Chattanooga’s Chief Housing Officer, Nicole Heyman and Reinvestment Fund’s Policy President, Ira Goldstein on Tuesday presented results from the 2023 Market Value Analysis during a meeting of the Chattanooga City Council’s Affordable Housing Committee. The Market Value Analysis is a tool to help residents and policymakers identify and understand the elements of their local real estate markets so that public officials and private actors can more precisely target housing intervention strategies. The MVA is a critical component of the Kelly Administration’s game plan to advance solutions to Chattanooga’s affordable housing challenges, said officials.
“Our Housing Needs Assessment helped us understand what our most pressing housing needs are, the Housing Action Plan gives us policy and programmatic recommendations on how to address those needs, and the Market Value Analysis shows us where help is needed most,” said Mayor Tim Kelly. “The MVA underscores the reality of two Chattanoogas and reinforces the need to bridge that divide, which is the central idea behind my One Chattanooga plan and a primary focus of my administration. Now that we have all three pieces of our housing triad in place – the Needs Assessment, the HAP, and now the MVA – we’re prepared to take strategic, informed, and maximally effective action to do everything we can to prevent a full-blown affordable housing crisis in Chattanooga.”
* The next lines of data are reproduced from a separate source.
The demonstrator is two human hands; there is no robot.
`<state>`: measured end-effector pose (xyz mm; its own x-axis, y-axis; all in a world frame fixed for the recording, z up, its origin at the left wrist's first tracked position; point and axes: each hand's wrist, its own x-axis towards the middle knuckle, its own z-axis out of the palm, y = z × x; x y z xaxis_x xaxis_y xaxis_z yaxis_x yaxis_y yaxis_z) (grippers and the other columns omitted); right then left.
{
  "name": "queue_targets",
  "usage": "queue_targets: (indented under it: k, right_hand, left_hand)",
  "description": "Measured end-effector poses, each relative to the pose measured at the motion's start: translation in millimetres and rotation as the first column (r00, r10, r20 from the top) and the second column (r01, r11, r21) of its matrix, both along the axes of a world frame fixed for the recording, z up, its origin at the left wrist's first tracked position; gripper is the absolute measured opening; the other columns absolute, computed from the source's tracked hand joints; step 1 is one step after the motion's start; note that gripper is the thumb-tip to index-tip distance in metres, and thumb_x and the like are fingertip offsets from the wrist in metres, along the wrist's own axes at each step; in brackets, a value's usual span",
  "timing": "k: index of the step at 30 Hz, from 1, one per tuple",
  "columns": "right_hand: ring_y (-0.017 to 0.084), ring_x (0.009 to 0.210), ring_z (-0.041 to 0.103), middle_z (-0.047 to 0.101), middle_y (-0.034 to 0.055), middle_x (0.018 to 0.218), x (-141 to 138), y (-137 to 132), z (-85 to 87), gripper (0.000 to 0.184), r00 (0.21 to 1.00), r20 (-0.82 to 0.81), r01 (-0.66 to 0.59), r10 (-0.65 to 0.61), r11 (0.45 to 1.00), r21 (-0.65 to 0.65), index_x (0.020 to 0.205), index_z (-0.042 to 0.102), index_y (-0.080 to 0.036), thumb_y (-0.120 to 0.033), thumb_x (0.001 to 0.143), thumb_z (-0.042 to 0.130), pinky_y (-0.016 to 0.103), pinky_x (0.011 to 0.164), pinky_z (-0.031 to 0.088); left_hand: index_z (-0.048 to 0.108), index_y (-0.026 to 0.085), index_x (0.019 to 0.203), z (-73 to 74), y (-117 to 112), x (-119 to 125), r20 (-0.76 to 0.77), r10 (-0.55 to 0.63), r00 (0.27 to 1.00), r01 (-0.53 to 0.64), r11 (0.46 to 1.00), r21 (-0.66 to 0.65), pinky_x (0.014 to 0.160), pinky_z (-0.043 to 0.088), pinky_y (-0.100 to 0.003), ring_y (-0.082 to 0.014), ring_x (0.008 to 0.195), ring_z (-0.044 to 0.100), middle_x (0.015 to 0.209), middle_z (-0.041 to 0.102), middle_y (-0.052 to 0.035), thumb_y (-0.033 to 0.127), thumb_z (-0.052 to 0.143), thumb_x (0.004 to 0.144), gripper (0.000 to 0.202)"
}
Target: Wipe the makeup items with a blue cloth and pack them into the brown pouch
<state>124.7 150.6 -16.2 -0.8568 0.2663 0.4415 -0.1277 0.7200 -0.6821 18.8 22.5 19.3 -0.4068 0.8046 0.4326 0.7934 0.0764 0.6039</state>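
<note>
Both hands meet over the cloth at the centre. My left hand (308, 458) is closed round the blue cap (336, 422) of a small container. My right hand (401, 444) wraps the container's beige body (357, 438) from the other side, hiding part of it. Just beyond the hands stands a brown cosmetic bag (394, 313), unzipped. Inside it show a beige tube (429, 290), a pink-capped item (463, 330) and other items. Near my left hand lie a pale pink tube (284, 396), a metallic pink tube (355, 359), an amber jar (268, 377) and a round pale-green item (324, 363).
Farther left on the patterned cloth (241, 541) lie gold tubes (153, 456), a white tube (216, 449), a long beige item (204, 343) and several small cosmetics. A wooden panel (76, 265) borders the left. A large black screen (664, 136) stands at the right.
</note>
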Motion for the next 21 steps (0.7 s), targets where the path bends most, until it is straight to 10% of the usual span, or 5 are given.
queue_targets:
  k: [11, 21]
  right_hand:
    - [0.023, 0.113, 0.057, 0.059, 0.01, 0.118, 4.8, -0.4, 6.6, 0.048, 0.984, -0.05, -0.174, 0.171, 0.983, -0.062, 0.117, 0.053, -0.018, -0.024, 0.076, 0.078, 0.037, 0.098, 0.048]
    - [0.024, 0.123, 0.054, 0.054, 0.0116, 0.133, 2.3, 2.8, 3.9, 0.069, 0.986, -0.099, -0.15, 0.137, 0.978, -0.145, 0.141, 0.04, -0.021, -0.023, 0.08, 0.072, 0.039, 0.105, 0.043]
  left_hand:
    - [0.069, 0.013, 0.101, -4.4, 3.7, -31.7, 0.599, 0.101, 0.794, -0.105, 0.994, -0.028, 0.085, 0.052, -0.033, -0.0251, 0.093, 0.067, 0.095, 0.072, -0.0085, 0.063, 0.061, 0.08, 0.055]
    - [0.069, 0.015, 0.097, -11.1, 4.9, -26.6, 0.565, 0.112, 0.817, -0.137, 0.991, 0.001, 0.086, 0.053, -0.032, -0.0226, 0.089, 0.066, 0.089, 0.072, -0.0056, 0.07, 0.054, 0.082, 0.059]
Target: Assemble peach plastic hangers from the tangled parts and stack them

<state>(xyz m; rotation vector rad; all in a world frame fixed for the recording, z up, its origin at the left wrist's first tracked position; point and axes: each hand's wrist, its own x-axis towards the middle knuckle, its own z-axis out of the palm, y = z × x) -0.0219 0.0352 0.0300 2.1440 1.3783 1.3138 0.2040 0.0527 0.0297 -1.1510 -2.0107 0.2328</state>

The MVA divides Chattanooga into distinct real estate markets within the city’s footprint: Purple markets have high home values and low levels of financial distress; blue markets have more affordable home prices and mix of owner and renter neighborhoods, yellow markets have below-average home prices, modest home-ownership rates, and the second greatest share of subsidized renters; orange markets have the lowest housing prices, low levels of development, and high rates of financial stress, vacancy, and property code violations. Orange markets are majority renter neighborhoods and have the highest presence of subsidized renters.
Some key data points among the MVA’s various findings:
75 percent of permitted new housing units have been built in the strongest markets since 2018
New, multi-family units are concentrated in the strongest markets
66 percent of white, non-Hispanic residents live in the strongest three markets
64 percent of black, non-Gispanic residents live in the weakest four markets
Identified positive rates of integration between the middle markets
Identified areas with rapid increases in resident displacement risk ratios
The Market Value Analysis presentation to the City Council can be viewed here. The full report will be completed later this week and will be made available online at that point.